Chris Bonneau, professor of political science at the University of Pittsburgh, said that candidates win by higher margins in the judicial districts and that there are fewer disputes because the districts are more politically homogeneous.

Redfield said that district elections would likely produce few candidates that reflect the party or ideological “milieu”, and more those who win by running to the far left or right of their base, especially if the districts are not competitive.

He said that the introduction of ideological advantages, such as redistricting, in judicial elections makes people perceive judges as party actors who are indebted to constituents, rather than impartial judges, impenetrable to outside influences.

“Redistricting becomes a way of ensuring that districts do not unfairly represent people’s interests, implicitly accepting the premise that judges represent people, not the law and the constitution,” he said.

The Pennsylvania Constitution requires amendments to pass the legislature twice in consecutive sessions before being put to the vote.
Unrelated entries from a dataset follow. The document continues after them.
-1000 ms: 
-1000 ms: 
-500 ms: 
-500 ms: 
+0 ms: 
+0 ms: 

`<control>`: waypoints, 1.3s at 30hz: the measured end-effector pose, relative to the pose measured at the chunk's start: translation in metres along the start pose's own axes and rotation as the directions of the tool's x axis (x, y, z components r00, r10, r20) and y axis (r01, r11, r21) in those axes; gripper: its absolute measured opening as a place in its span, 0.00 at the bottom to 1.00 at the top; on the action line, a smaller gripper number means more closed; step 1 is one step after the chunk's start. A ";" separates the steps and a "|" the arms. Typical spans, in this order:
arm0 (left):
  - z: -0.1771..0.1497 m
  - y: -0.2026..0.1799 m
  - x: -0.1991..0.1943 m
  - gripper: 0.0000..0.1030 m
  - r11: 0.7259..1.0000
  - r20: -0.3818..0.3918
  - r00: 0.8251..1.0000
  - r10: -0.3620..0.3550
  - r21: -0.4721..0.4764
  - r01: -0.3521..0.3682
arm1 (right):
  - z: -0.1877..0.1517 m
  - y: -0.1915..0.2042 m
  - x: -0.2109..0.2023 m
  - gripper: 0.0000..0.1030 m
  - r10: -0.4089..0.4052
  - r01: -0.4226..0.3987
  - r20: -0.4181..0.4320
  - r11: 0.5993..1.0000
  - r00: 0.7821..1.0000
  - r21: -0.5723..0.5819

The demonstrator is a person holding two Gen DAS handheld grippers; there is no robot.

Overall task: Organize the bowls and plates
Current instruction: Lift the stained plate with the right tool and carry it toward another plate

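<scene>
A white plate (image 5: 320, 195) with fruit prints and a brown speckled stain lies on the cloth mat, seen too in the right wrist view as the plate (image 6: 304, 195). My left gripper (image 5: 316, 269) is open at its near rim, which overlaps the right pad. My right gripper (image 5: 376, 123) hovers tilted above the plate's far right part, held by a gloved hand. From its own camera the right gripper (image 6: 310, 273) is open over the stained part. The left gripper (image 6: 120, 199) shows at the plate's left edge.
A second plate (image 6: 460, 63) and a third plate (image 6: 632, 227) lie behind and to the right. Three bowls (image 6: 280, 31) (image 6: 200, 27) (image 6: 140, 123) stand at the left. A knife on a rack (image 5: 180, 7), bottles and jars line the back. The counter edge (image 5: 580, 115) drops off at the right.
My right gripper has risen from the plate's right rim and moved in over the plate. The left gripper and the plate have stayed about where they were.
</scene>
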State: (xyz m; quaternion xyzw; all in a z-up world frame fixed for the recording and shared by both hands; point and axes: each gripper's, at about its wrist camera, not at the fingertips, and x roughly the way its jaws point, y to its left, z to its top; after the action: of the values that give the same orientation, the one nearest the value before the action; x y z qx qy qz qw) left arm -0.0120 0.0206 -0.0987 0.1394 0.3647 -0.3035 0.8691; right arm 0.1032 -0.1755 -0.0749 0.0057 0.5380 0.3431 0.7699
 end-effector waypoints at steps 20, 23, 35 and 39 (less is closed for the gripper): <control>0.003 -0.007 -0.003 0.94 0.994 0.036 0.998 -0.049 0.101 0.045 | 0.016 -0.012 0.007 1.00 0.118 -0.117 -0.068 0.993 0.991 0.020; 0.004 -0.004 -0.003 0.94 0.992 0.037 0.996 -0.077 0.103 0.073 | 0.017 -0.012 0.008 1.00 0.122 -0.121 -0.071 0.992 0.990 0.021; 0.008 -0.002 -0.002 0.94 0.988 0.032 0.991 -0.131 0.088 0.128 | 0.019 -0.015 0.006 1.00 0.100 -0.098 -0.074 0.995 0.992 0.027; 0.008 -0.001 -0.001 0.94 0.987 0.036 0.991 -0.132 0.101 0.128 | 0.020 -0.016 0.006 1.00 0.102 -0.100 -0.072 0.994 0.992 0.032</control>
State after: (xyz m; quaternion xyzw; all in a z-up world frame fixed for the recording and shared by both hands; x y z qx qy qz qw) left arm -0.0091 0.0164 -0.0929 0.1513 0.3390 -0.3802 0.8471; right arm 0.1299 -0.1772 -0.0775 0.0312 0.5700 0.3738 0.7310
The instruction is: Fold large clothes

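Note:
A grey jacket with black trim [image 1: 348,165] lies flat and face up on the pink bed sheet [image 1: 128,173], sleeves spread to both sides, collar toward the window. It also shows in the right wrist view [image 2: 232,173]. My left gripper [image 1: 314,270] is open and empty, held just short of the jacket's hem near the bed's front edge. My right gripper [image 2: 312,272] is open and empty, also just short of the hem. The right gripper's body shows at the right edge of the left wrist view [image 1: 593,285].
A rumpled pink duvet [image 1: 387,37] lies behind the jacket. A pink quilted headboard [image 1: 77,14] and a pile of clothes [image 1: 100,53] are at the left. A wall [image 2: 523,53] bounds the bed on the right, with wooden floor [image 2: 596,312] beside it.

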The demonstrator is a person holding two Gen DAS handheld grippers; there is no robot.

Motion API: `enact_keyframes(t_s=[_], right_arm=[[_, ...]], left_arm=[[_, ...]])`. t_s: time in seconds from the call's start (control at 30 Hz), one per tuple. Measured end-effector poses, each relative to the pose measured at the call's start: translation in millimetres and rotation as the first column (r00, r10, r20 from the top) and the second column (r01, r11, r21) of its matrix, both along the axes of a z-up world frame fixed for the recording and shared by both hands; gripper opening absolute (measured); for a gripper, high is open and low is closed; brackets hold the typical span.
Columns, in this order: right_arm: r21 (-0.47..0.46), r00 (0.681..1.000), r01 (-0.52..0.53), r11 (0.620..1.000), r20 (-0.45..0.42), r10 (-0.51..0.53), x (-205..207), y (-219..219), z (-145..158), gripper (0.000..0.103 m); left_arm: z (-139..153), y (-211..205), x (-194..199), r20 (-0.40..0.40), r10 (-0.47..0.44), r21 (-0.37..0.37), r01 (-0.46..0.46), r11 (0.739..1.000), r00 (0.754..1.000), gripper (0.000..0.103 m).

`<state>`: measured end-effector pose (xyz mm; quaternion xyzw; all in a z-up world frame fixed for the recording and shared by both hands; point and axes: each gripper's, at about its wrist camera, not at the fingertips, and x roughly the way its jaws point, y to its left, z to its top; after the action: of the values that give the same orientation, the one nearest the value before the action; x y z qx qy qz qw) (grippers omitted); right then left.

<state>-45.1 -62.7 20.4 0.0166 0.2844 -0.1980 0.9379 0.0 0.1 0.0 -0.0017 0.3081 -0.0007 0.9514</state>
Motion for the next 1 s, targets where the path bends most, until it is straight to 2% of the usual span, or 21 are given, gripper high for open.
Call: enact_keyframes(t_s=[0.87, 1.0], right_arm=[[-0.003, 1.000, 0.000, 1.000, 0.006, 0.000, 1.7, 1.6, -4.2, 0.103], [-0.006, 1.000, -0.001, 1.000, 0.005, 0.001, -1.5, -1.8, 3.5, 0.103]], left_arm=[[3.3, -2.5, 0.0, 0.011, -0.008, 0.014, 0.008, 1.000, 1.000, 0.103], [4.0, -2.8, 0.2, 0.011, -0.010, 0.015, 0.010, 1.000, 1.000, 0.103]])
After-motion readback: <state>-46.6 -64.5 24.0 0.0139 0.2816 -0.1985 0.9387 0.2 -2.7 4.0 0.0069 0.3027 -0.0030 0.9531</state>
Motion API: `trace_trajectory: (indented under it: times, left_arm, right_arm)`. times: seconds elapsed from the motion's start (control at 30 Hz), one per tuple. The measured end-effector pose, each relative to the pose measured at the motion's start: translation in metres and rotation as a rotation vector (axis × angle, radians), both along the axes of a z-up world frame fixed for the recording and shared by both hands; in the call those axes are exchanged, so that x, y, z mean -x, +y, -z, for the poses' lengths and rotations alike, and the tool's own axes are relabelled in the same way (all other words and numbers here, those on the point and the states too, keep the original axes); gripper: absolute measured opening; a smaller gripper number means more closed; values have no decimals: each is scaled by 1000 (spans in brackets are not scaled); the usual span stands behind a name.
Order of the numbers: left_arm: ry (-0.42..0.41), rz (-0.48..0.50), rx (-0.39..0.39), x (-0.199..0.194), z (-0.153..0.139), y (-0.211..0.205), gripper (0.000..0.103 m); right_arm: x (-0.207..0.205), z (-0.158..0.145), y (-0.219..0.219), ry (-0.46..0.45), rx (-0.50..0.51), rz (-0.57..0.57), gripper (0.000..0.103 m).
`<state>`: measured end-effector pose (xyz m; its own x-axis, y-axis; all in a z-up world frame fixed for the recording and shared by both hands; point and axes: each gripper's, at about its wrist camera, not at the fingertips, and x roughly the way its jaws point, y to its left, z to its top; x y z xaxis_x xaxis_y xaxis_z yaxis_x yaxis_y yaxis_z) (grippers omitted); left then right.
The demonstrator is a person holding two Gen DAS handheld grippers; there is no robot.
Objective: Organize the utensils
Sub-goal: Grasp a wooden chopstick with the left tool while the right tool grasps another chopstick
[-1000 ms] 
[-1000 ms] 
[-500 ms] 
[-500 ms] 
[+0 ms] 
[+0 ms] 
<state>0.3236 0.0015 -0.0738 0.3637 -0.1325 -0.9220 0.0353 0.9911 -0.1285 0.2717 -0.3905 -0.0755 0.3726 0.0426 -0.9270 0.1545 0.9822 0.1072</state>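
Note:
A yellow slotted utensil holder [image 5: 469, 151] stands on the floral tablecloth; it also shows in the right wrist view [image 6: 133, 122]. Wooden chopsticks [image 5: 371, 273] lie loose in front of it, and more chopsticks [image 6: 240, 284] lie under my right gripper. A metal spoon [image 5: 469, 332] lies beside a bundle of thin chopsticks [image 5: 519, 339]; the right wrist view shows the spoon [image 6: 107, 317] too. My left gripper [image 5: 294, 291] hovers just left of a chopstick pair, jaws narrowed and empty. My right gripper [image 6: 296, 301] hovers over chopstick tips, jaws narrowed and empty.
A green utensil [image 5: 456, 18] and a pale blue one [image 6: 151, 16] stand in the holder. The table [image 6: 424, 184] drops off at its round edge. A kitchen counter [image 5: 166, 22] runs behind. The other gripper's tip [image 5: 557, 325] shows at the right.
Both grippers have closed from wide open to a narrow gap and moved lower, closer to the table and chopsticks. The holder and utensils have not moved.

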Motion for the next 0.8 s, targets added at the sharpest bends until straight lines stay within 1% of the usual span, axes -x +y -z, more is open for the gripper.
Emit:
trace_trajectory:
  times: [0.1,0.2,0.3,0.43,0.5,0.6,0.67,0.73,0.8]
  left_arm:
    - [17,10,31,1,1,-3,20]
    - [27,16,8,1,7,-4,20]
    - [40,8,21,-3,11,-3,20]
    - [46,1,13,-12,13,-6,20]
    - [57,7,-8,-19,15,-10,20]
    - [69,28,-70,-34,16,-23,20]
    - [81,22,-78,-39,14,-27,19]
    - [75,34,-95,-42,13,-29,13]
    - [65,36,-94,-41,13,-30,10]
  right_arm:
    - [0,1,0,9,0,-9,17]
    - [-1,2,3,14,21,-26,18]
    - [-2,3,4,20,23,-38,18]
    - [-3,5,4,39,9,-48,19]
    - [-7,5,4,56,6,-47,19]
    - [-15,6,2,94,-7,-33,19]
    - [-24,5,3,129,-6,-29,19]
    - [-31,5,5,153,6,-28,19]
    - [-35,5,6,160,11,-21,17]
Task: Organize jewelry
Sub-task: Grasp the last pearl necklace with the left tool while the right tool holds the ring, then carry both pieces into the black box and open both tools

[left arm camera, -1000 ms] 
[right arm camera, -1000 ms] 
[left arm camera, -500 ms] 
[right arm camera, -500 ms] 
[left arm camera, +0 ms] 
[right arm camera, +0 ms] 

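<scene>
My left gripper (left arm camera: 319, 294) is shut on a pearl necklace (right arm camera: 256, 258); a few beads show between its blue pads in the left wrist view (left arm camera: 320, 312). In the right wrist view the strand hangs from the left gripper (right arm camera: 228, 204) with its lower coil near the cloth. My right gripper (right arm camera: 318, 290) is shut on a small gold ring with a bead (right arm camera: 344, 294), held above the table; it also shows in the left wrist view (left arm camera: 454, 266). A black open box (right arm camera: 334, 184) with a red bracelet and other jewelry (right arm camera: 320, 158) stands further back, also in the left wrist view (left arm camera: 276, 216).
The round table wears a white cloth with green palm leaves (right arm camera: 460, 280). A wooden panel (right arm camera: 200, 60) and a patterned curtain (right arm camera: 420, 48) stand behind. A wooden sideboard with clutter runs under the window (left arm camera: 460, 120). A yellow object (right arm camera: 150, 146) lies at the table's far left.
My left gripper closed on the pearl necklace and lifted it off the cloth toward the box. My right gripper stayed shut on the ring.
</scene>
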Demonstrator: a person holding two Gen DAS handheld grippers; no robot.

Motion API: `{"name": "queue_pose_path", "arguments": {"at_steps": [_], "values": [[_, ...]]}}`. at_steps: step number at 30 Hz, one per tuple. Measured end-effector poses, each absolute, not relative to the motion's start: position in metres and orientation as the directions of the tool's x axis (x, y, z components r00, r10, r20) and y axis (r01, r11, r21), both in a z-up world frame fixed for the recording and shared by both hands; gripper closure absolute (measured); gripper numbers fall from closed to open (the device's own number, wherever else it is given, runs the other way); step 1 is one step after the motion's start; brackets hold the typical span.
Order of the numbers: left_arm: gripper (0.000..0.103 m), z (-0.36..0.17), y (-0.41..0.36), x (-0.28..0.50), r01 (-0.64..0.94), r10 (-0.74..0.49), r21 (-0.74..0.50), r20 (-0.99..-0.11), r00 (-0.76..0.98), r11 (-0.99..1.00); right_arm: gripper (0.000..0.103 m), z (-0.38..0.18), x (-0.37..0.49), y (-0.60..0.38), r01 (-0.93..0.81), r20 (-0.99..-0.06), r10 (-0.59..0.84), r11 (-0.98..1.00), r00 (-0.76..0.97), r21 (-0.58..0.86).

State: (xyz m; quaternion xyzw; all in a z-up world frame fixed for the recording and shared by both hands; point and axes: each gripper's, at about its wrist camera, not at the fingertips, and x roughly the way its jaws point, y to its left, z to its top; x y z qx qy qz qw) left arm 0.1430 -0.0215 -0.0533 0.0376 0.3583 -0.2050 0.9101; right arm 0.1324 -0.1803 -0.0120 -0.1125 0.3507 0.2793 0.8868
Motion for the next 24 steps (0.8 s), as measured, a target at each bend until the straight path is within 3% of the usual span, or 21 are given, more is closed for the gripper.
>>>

After being approved by the General Assembly last year, Diamond’s measure was approved by a House committee earlier this month, with two Republicans supporting Democrats in voting against.

If both houses pass the measure by February 17, the amendment will appear on the ballot for the May 18 primary election. His next step is a vote in the House floor, although Diamond said on Tuesday that he does not know when the leadership plans to bring the measure to a vote. A spokesman for the majority leader in the House, Kerry Benninghoff, of R-Center County, did not respond to a request for comment.

Jane Cutler Greenspan, a retired Philadelphia Democratic Supreme Court judge appointed by Governor Ed Rendell, said she thought of rural counties that were not like her base when she made decisions that impacted the entire state.

Greenspan, who opposes Diamond’s constitutional amendment, said it would not necessarily be the case if it had been elected by a district.

“If I was in debt to the constituency in Philadelphia, this is where I would vote,” she said. “You will have judges who do not consider other districts.”